| Instructions for the task |
Each line below should be copied exactly as it stands.

| Source data |
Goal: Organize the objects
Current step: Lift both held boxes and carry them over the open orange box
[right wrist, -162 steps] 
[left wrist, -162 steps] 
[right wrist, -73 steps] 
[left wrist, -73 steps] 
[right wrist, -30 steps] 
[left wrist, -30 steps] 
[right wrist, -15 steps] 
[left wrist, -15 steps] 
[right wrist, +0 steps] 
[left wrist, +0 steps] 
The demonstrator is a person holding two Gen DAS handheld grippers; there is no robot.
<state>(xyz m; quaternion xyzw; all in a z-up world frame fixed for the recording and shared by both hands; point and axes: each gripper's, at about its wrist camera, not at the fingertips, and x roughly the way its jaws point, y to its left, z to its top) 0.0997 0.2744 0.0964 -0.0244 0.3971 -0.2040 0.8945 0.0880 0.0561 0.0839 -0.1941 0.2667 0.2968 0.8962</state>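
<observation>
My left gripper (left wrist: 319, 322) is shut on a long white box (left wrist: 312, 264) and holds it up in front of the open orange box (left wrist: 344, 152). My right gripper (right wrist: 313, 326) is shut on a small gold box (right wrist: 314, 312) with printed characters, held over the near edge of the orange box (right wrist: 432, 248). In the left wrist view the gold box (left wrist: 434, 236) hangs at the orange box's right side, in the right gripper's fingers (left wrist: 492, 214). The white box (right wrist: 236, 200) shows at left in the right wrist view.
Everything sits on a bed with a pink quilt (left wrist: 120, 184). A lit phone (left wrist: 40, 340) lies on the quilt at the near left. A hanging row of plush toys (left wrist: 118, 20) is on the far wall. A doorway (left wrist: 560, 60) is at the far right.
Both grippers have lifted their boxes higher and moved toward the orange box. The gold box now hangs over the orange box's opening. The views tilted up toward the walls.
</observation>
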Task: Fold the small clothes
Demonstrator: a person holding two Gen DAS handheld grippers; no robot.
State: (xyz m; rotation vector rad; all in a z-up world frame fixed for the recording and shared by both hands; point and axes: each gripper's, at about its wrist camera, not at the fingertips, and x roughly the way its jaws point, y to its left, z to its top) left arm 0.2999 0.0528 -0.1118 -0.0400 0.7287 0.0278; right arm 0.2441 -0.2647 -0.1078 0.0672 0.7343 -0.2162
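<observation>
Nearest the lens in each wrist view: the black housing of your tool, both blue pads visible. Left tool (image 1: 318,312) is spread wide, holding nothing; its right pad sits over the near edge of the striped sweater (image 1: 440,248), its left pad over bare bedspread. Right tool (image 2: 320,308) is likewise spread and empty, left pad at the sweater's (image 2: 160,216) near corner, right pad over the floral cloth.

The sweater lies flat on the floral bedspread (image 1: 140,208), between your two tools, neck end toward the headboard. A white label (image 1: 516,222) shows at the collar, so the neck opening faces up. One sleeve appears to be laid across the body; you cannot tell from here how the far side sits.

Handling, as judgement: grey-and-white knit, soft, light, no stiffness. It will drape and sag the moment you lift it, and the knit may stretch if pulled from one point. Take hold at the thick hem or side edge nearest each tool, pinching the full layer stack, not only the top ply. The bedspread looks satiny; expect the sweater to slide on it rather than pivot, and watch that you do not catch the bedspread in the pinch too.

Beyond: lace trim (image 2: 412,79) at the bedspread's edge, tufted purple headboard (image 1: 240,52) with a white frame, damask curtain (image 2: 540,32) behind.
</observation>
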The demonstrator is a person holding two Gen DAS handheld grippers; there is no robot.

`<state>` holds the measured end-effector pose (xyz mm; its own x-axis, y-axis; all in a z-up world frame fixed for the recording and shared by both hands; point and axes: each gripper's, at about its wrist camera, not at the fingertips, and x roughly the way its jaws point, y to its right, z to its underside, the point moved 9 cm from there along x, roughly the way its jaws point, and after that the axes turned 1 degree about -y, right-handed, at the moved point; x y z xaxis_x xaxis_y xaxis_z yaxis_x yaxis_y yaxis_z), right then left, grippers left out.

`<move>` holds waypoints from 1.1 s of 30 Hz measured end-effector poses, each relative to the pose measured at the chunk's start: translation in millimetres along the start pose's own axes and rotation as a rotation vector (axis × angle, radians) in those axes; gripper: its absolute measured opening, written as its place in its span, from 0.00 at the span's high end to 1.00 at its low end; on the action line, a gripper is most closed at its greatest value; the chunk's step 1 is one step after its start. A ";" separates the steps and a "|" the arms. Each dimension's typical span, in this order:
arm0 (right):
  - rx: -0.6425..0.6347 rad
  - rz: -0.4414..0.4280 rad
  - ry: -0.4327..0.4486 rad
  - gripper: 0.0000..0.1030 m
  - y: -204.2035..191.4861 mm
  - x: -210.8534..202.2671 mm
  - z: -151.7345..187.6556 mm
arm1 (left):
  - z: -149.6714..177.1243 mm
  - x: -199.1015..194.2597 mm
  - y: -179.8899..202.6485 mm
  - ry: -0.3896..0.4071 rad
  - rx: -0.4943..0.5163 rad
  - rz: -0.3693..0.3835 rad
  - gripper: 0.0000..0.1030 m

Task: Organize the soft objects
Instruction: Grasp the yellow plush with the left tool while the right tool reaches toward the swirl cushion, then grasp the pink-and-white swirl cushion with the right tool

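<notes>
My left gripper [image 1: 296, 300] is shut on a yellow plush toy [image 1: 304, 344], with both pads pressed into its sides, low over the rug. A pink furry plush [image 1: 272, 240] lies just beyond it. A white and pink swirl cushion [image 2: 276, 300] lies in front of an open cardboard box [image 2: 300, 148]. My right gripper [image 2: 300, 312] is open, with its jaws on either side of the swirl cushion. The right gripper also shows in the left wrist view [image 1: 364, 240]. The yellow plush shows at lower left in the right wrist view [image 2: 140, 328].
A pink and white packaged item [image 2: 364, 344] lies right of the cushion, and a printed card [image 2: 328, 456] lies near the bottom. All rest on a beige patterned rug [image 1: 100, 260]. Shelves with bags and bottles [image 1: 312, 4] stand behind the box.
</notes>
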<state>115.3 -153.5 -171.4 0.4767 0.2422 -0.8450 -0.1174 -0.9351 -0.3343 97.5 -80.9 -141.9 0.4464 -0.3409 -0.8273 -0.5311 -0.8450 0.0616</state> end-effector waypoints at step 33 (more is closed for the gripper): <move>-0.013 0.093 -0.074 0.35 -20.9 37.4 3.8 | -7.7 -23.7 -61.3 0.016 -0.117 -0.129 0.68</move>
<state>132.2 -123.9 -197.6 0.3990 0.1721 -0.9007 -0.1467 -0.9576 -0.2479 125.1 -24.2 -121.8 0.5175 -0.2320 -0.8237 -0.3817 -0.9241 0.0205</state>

| Answer space |
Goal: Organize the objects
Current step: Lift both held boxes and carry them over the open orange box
[right wrist, -162 steps] 
[left wrist, -162 steps] 
[right wrist, -73 steps] 
[left wrist, -73 steps] 
[right wrist, -30 steps] 
[left wrist, -30 steps] 
[right wrist, -15 steps] 
[left wrist, -15 steps] 
[right wrist, +0 steps] 
[left wrist, +0 steps] 
The demonstrator is a person holding two Gen DAS handheld grippers; there is no robot.
<state>(xyz m; quaternion xyzw; all in a z-up world frame fixed for the recording and shared by both hands; point and axes: each gripper's, at about its wrist camera, not at the fingertips, and x roughly the way its jaws point, y to its left, z to its top) 0.0997 0.2744 0.0964 -0.0244 0.3971 -0.2040 0.8945 0.0880 0.0561 0.0839 -0.1941 0.2667 0.2968 0.8962</state>
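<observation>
My left gripper (left wrist: 319, 322) is shut on a long white box (left wrist: 312, 264) and holds it up in front of the open orange box (left wrist: 344, 152). My right gripper (right wrist: 313, 326) is shut on a small gold box (right wrist: 314, 312) with printed characters, held over the near edge of the orange box (right wrist: 432, 248). In the left wrist view the gold box (left wrist: 434, 236) hangs at the orange box's right side, in the right gripper's fingers (left wrist: 492, 214). The white box (right wrist: 236, 200) shows at left in the right wrist view.
Everything sits on a bed with a pink quilt (left wrist: 120, 184). A lit phone (left wrist: 40, 340) lies on the quilt at the near left. A hanging row of plush toys (left wrist: 118, 20) is on the far wall. A doorway (left wrist: 560, 60) is at the far right.
Both grippers have lifted their boxes higher and moved toward the orange box. The gold box now hangs over the orange box's opening. The views tilted up toward the walls.
</observation>
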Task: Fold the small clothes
Demonstrator: a person holding two Gen DAS handheld grippers; no robot.
State: (xyz m; rotation vector rad; all in a z-up world frame fixed for the recording and shared by both hands; point and axes: each gripper's, at about its wrist camera, not at the fingertips, and x roughly the way its jaws point, y to its left, z to its top) left arm 0.2999 0.0528 -0.1118 -0.0400 0.7287 0.0278; right arm 0.2441 -0.2647 -0.1078 0.0672 0.7343 -0.2162
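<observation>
Nearest the lens in each wrist view: the black housing of your tool, both blue pads visible. Left tool (image 1: 318,312) is spread wide, holding nothing; its right pad sits over the near edge of the striped sweater (image 1: 440,248), its left pad over bare bedspread. Right tool (image 2: 320,308) is likewise spread and empty, left pad at the sweater's (image 2: 160,216) near corner, right pad over the floral cloth.

The sweater lies flat on the floral bedspread (image 1: 140,208), between your two tools, neck end toward the headboard. A white label (image 1: 516,222) shows at the collar, so the neck opening faces up. One sleeve appears to be laid across the body; you cannot tell from here how the far side sits.

Handling, as judgement: grey-and-white knit, soft, light, no stiffness. It will drape and sag the moment you lift it, and the knit may stretch if pulled from one point. Take hold at the thick hem or side edge nearest each tool, pinching the full layer stack, not only the top ply. The bedspread looks satiny; expect the sweater to slide on it rather than pivot, and watch that you do not catch the bedspread in the pinch too.

Beyond: lace trim (image 2: 412,79) at the bedspread's edge, tufted purple headboard (image 1: 240,52) with a white frame, damask curtain (image 2: 540,32) behind.
</observation>
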The demonstrator is a person holding two Gen DAS handheld grippers; there is no robot.

`<state>` holds the measured end-effector pose (xyz mm; its own x-axis, y-axis; all in a z-up world frame fixed for the recording and shared by both hands; point and axes: each gripper's, at about its wrist camera, not at the fingertips, and x roughly the way its jaws point, y to its right, z to its underside, the point moved 9 cm from there along x, roughly the way its jaws point, and after that the axes turned 1 degree about -y, right-handed, at the moved point; x y z xaxis_x xaxis_y xaxis_z yaxis_x yaxis_y yaxis_z), right then left, grippers left out.

`<move>` holds waypoints from 1.1 s of 30 Hz measured end-effector poses, each relative to the pose measured at the chunk's start: translation in millimetres along the start pose's own axes and rotation as a rotation vector (axis × angle, radians) in those axes; gripper: its absolute measured opening, written as its place in its span, from 0.00 at the span's high end to 1.00 at its low end; on the action line, a gripper is most closed at its greatest value; the chunk's step 1 is one step after its start. A ";" separates the steps and a "|" the arms. Each dimension's typical span, in this order:
arm0 (right):
  - rx: -0.6425..0.6347 rad
  - rz: -0.4414..0.4280 rad
  - ry: -0.4327..0.4486 rad
  - gripper: 0.0000..0.1030 m
  - y: -204.2035..191.4861 mm
  - x: -210.8534..202.2671 mm
  - z: -151.7345..187.6556 mm
arm1 (left):
  - z: -149.6714..177.1243 mm
  - x: -199.1015..194.2597 mm
  - y: -179.8899..202.6485 mm
  - ry: -0.3896..0.4071 rad
  - rx: -0.4943..0.5163 rad
  - rz: -0.3693..0.3835 rad
  - gripper: 0.0000..0.1030 m

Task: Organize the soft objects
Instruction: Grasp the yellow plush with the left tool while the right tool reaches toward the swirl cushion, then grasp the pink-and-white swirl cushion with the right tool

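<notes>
My left gripper [image 1: 296, 300] is shut on a yellow plush toy [image 1: 304, 344], with both pads pressed into its sides, low over the rug. A pink furry plush [image 1: 272, 240] lies just beyond it. A white and pink swirl cushion [image 2: 276, 300] lies in front of an open cardboard box [image 2: 300, 148]. My right gripper [image 2: 300, 312] is open, with its jaws on either side of the swirl cushion. The right gripper also shows in the left wrist view [image 1: 364, 240]. The yellow plush shows at lower left in the right wrist view [image 2: 140, 328].
A pink and white packaged item [image 2: 364, 344] lies right of the cushion, and a printed card [image 2: 328, 456] lies near the bottom. All rest on a beige patterned rug [image 1: 100, 260]. Shelves with bags and bottles [image 1: 312, 4] stand behind the box.
</notes>
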<state>115.3 -153.5 -171.4 0.4767 0.2422 -0.8450 -0.1174 -0.9351 -0.3343 97.5 -80.9 -141.9 0.4464 -0.3409 -0.8273 -0.5311 -0.8450 0.0616</state> end-effector waypoints at step 33 (more is closed for the gripper): <move>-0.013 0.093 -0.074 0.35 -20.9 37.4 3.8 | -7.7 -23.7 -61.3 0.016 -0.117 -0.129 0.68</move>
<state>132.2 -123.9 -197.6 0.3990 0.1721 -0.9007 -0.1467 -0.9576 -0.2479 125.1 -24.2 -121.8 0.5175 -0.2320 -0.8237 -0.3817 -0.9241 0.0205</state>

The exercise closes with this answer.